» Task to carry out:
Please print the entries below exactly, from the line with "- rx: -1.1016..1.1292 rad" through the line with "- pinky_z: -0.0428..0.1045", including both of those lines and leaving out all others.

» Data records:
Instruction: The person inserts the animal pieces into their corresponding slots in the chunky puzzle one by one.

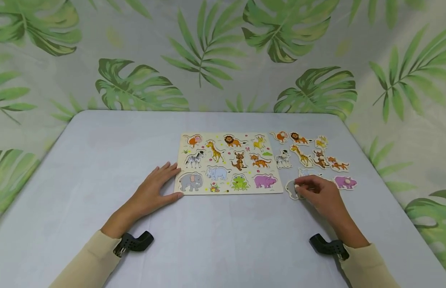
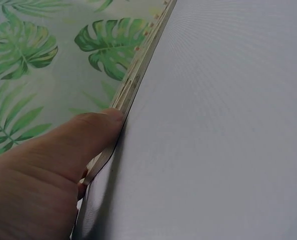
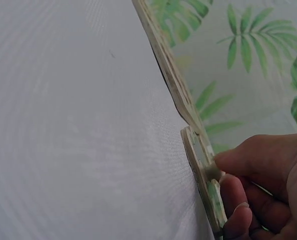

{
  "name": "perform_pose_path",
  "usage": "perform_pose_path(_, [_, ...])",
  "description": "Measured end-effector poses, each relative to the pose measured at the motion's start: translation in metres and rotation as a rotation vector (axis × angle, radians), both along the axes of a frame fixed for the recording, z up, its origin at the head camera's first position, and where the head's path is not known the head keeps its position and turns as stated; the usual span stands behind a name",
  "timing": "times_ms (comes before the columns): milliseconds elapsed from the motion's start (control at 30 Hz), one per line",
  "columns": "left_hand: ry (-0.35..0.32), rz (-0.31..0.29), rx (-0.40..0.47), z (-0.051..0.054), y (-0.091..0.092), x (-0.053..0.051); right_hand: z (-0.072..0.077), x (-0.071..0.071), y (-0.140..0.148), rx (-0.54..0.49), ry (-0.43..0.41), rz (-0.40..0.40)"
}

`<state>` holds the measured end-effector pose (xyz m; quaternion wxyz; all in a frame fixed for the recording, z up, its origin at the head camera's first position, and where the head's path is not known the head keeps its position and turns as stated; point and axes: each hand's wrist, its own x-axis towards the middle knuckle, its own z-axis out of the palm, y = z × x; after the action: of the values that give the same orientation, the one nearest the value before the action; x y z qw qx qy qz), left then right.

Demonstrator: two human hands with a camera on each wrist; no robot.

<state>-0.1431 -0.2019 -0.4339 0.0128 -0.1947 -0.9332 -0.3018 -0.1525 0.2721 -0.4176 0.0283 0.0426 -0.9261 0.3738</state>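
A wooden animal puzzle board (image 1: 213, 137) lies flat on the table. My left hand (image 1: 151, 193) rests at its lower left corner, fingers spread, and the thumb (image 2: 96, 132) touches the board's edge. To the right of the board, my right hand (image 1: 324, 197) pinches the small knob (image 3: 213, 173) of a grey elephant piece (image 1: 291, 189) between thumb and fingers. The hand covers much of that piece, which appears low at the table surface. Partly behind the fingers is a pale blue rhino piece (image 1: 305, 172). Nearby lies a purple hippo piece (image 1: 345, 182).
Right of the board lie loose pieces: monkey (image 1: 281, 137), lion (image 1: 299, 139), yellow antelope-like animal (image 1: 321, 142), zebra (image 1: 283, 159), giraffe (image 1: 301, 156), kangaroo (image 1: 320, 159) and tiger (image 1: 337, 164). A leaf-patterned cloth (image 1: 223, 52) hangs behind the white table (image 1: 223, 240).
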Motion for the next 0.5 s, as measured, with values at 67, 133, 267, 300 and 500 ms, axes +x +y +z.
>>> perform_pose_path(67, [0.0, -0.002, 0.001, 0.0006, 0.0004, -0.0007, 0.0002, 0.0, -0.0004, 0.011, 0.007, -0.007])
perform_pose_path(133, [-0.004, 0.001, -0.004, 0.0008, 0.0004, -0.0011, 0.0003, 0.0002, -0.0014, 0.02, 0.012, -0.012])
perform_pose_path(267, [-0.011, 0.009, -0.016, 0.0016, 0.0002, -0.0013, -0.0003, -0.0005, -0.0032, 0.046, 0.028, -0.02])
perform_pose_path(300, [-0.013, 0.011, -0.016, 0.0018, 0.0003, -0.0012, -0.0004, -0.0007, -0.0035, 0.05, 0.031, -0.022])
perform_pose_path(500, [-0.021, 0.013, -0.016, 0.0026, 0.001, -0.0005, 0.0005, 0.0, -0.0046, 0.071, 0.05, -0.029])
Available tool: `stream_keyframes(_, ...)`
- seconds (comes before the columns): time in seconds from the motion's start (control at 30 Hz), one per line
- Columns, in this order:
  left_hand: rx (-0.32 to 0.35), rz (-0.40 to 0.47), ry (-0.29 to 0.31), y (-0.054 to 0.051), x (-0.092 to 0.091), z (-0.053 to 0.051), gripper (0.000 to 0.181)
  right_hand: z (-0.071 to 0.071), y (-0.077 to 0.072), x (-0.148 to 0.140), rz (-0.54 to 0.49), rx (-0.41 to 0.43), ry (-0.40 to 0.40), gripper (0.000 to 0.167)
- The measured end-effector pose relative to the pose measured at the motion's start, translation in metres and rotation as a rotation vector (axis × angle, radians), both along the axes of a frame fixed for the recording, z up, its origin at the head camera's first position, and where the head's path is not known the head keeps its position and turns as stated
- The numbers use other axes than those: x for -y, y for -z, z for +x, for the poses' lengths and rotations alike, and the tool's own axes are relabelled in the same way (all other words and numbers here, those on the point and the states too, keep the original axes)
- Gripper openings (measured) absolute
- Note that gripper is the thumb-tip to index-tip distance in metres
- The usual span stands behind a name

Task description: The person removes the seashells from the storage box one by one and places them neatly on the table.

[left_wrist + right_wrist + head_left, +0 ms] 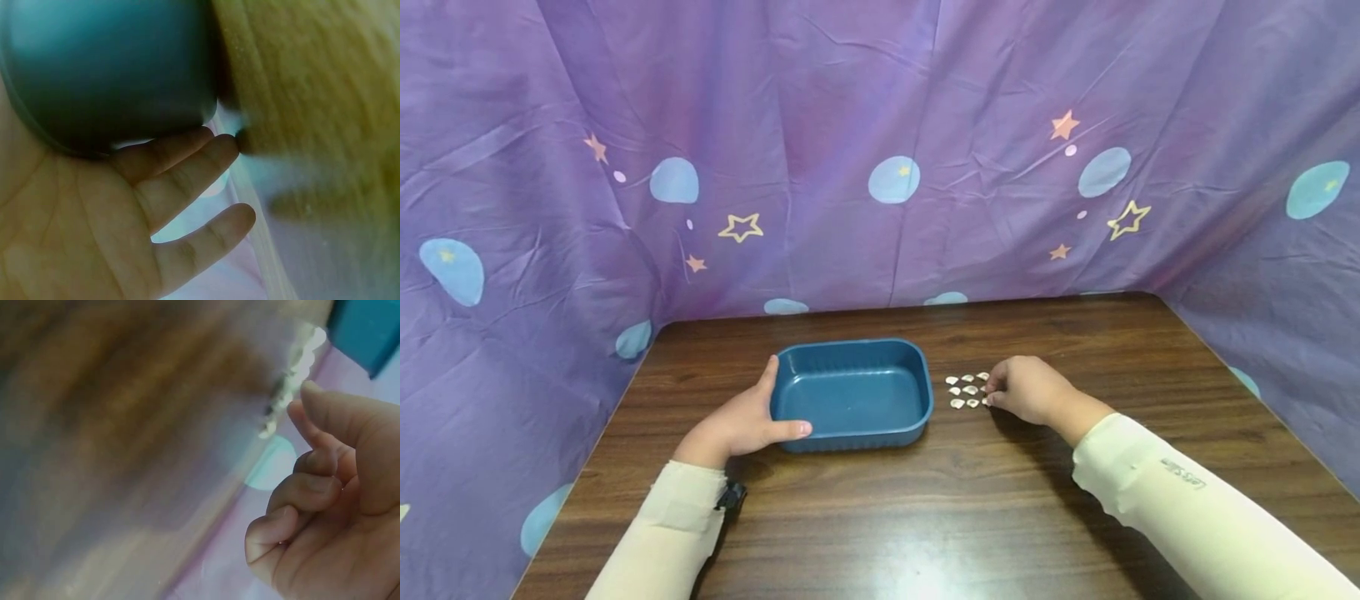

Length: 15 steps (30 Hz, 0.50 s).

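Observation:
A blue plastic tub (850,400) stands on the table, and my left hand (737,421) holds its left end. The thumb lies along the front rim and the index finger points up the far left corner. In the left wrist view the fingers (194,181) are spread and nearly straight beside the tub's wall. Small white seashells (967,390) lie in rows right of the tub. My right hand (1030,390) pinches at the front right shell with thumb and index finger, which partly cover the right-hand column. Its other fingers (303,494) are curled.
The brown wood-grain table (880,517) carries the tub and the shells. A purple curtain (842,125) with stars and blue spots hangs behind and at both sides. A small black object (732,495) sits at the left sleeve's cuff.

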<state>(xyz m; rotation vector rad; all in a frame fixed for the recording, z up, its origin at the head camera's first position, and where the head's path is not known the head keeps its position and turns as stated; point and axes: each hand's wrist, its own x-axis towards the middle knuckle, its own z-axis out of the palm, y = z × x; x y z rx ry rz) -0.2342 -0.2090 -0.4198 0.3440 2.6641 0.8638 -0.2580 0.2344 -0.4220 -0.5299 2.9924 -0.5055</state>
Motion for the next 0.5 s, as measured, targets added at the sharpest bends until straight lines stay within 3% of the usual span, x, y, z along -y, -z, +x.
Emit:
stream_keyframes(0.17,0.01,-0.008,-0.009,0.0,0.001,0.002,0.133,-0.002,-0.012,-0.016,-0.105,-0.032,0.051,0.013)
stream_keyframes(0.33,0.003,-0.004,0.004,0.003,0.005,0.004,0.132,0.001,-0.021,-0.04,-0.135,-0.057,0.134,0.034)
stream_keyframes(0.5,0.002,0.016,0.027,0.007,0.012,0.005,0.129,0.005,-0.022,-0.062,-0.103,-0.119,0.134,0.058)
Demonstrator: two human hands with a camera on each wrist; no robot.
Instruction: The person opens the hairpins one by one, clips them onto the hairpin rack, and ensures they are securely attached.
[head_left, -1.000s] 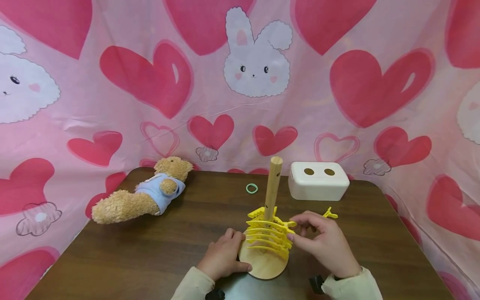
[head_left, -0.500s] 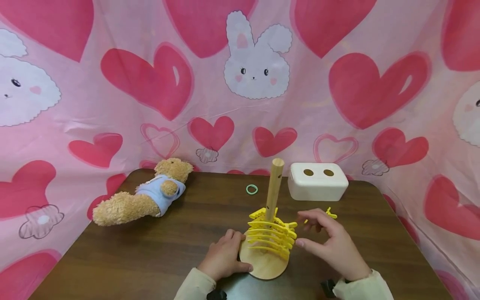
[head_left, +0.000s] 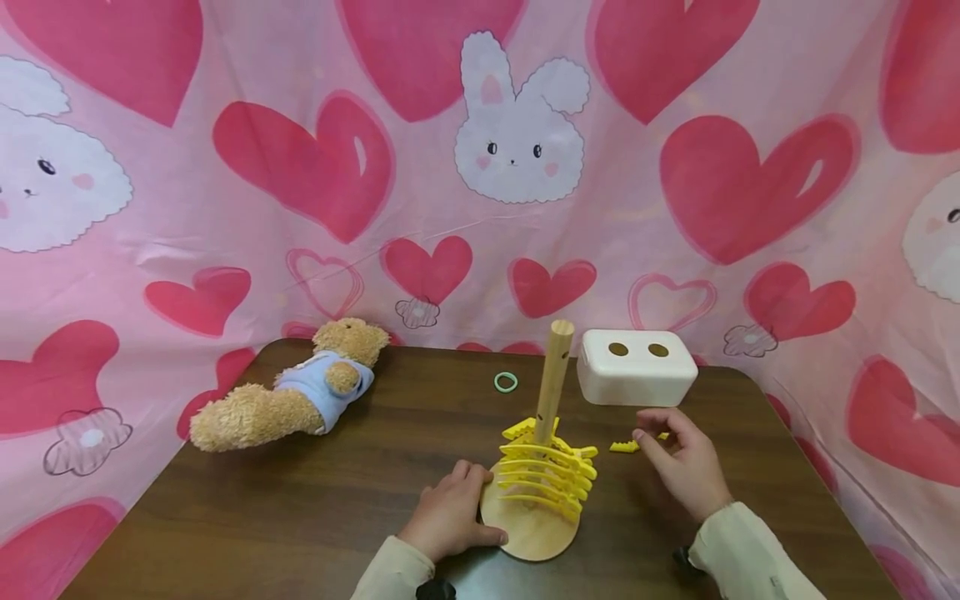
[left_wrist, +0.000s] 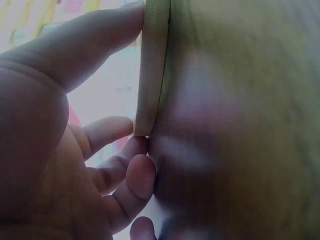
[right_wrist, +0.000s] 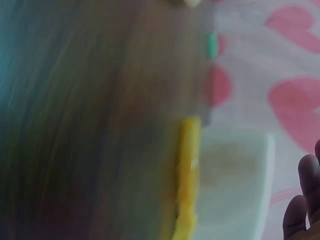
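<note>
A wooden stand with a round base (head_left: 528,537) and an upright post (head_left: 555,379) is in the middle of the head view. Several thin, curved yellow pieces (head_left: 546,473) are stacked around the post. My left hand (head_left: 450,515) holds the base at its left rim; the left wrist view shows the thumb (left_wrist: 95,42) and fingertips against its edge. Right of the stand, my right hand (head_left: 688,471) hovers by a loose yellow piece (head_left: 624,447), partly hiding the yellow there. In the right wrist view its fingers (right_wrist: 296,215) appear apart from the yellow piece.
A white box (head_left: 637,379) with two round holes stands at the back right. Near the back lies a green ring (head_left: 506,382). A teddy bear (head_left: 318,387) in blue lies at the left of the dark wooden table (head_left: 262,533). Heart-patterned cloth hangs behind.
My right hand has left the yellow pieces on the stand and moved right, toward the loose yellow. The left hand stays at the base rim.
</note>
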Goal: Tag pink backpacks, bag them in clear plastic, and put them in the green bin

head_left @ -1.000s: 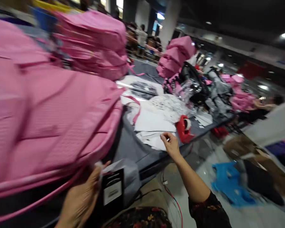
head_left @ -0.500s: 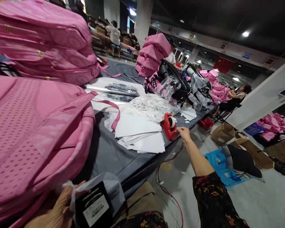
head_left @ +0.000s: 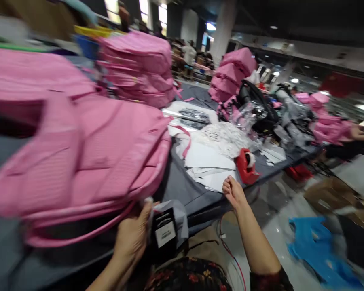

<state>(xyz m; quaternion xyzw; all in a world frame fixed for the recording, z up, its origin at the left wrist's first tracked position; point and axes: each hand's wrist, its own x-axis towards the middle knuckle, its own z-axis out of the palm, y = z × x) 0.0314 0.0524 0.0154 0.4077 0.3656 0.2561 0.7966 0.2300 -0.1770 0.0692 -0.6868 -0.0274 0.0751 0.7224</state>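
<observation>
A pink backpack (head_left: 109, 141) lies on the grey-covered table with its straps facing up. At its near edge my left hand (head_left: 136, 230) is closed around the wrapping of a black hang tag (head_left: 164, 228) with a white barcode label. Thin translucent white sheeting (head_left: 181, 218) surrounds the tag. My right hand (head_left: 233, 192) is in a pinch over the table's front edge, just left of a red tape dispenser (head_left: 245, 167). Whatever its fingers hold is too small to make out. White paper sheets (head_left: 210, 157) are spread beside the dispenser.
Stacked pink backpacks (head_left: 142, 68) stand behind, with another stack (head_left: 232, 74) farther right. Plastic-wrapped black bags (head_left: 257, 107) and a heap of clear packaging (head_left: 223, 137) lie on the table. A blue plastic stool (head_left: 315, 246) and cardboard boxes (head_left: 330, 198) are on the floor at right.
My right hand has moved off the tape dispenser, leftward and toward me, with its fingers pinched. My left hand still holds the tag. The view has swung left, showing more of the backpack.
</observation>
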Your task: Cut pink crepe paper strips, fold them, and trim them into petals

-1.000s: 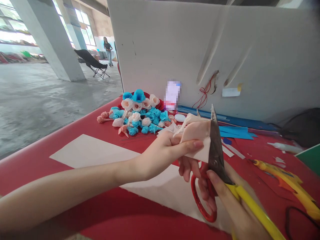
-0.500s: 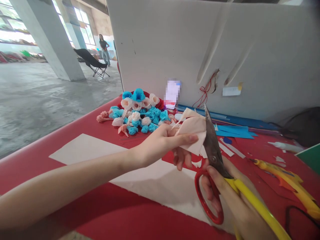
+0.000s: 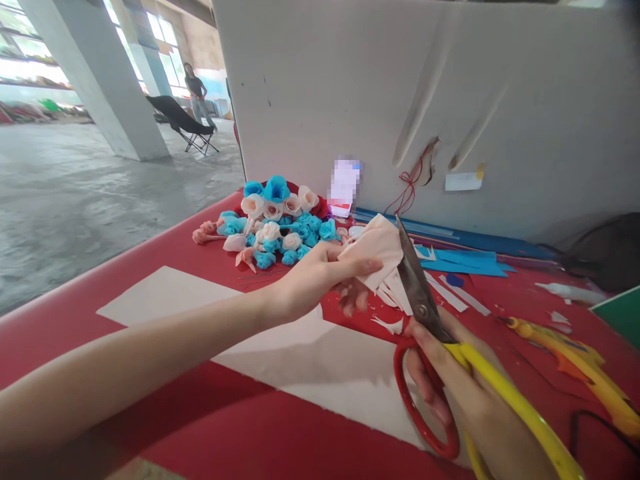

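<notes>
Between thumb and fingers, my left hand (image 3: 340,277) pinches a folded piece of pale pink crepe paper (image 3: 375,247). My right hand (image 3: 460,380) grips a pair of scissors (image 3: 417,287) with one red and one yellow handle. The blades point up and away, lying along the paper's right edge, and look nearly closed. Below the paper, thin white paper scraps (image 3: 393,325) lie on the red table (image 3: 240,413). A large pale paper sheet (image 3: 320,373) is spread under my hands, partly hidden by my left forearm.
Blue, white and pink paper flowers (image 3: 280,227) are heaped at the back left. A phone (image 3: 345,187) leans on the white panel behind. Blue paper strips (image 3: 465,261), a white tube (image 3: 570,293) and a yellow glue gun (image 3: 570,360) lie right. A person (image 3: 197,93) stands beyond a black chair (image 3: 185,123).
The crepe paper and scissors have shifted slightly left. A flap at the paper's top left no longer stands apart, and more scraps show beneath. The distant person has moved left.
</notes>
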`<action>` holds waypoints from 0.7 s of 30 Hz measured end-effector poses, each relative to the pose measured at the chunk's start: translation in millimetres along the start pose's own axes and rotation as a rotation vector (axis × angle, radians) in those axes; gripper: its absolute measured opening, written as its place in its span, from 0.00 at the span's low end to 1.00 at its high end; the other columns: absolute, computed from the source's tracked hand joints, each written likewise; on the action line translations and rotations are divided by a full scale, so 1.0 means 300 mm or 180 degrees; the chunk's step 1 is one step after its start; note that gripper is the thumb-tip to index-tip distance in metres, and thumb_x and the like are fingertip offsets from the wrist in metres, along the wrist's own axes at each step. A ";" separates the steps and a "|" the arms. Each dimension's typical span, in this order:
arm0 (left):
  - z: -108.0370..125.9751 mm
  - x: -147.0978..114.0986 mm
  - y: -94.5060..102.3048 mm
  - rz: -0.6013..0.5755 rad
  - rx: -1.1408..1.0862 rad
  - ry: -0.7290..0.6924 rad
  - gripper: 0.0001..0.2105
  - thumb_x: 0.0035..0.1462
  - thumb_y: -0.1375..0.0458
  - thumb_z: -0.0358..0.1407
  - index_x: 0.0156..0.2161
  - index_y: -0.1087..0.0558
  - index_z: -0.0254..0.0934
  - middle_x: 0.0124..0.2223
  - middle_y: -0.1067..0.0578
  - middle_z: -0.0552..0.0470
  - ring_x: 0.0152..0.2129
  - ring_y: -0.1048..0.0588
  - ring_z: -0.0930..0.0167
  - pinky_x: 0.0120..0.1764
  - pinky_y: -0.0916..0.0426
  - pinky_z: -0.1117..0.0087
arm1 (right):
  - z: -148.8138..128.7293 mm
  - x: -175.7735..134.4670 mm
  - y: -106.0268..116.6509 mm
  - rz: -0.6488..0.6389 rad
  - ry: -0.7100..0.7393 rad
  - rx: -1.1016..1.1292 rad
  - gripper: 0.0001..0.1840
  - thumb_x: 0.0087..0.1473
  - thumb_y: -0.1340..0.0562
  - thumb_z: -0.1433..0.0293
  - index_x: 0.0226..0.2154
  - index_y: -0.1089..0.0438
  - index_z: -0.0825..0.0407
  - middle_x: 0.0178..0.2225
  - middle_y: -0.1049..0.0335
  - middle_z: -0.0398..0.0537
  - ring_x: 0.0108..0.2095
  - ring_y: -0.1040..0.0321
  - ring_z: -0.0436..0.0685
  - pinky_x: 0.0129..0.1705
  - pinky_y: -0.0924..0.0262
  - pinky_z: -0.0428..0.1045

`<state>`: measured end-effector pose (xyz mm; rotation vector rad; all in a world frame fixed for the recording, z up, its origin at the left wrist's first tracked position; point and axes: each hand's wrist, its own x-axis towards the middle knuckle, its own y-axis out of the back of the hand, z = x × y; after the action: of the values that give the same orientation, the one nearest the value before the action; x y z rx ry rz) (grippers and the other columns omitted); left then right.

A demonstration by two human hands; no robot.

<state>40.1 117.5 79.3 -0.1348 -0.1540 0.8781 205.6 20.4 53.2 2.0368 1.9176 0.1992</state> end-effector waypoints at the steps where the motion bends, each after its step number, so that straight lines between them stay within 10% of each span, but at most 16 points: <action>1: -0.003 0.002 0.001 0.0053 -0.0017 0.0001 0.18 0.55 0.43 0.34 0.15 0.34 0.30 0.14 0.30 0.53 0.09 0.34 0.80 0.17 0.42 0.79 | 0.003 0.005 0.001 -0.0072 -0.0049 0.0089 0.24 0.49 0.45 0.46 0.23 0.45 0.49 0.11 0.46 0.34 0.08 0.52 0.43 0.09 0.56 0.40; 9: -0.020 0.011 0.003 0.0239 0.0060 -0.0068 0.20 0.55 0.46 0.32 0.13 0.34 0.30 0.12 0.33 0.54 0.08 0.37 0.81 0.15 0.47 0.78 | 0.009 0.033 0.007 -0.0908 -0.0522 0.1042 0.24 0.47 0.42 0.47 0.35 0.42 0.49 0.19 0.39 0.37 0.15 0.42 0.46 0.17 0.44 0.43; 21: 0.005 -0.018 -0.011 -0.0090 0.0511 0.0134 0.20 0.55 0.44 0.34 0.13 0.37 0.32 0.12 0.35 0.57 0.10 0.38 0.82 0.16 0.46 0.78 | -0.006 0.031 0.005 -0.0683 -0.0205 0.0599 0.22 0.50 0.45 0.47 0.24 0.44 0.49 0.14 0.43 0.38 0.13 0.44 0.47 0.14 0.47 0.45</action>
<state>39.0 111.4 80.9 -0.0012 -0.0458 0.8553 207.3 29.7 54.3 1.9028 2.1660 -0.1014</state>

» Result:
  - rx: -1.1016..1.1292 rad
  - gripper: 0.0001..0.1840
  - thumb_x: 0.0087..0.1473
  - thumb_y: -0.1340..0.0562
  - thumb_z: -0.1433..0.0293
  - index_x: 0.0226..0.2154
  - index_y: -0.1089..0.0438
  - index_z: -0.0825..0.0407
  - middle_x: 0.0178..0.2225
  - middle_y: -0.1049..0.0335
  - middle_z: -0.0398..0.0537
  - ring_x: 0.0108..0.2095
  - ring_y: -0.1040..0.0321
  - ring_z: -0.0436..0.0685
  - pinky_x: 0.0129..0.1705
  - pinky_y: -0.0924..0.0262
  - pinky_z: -0.0428..0.1045

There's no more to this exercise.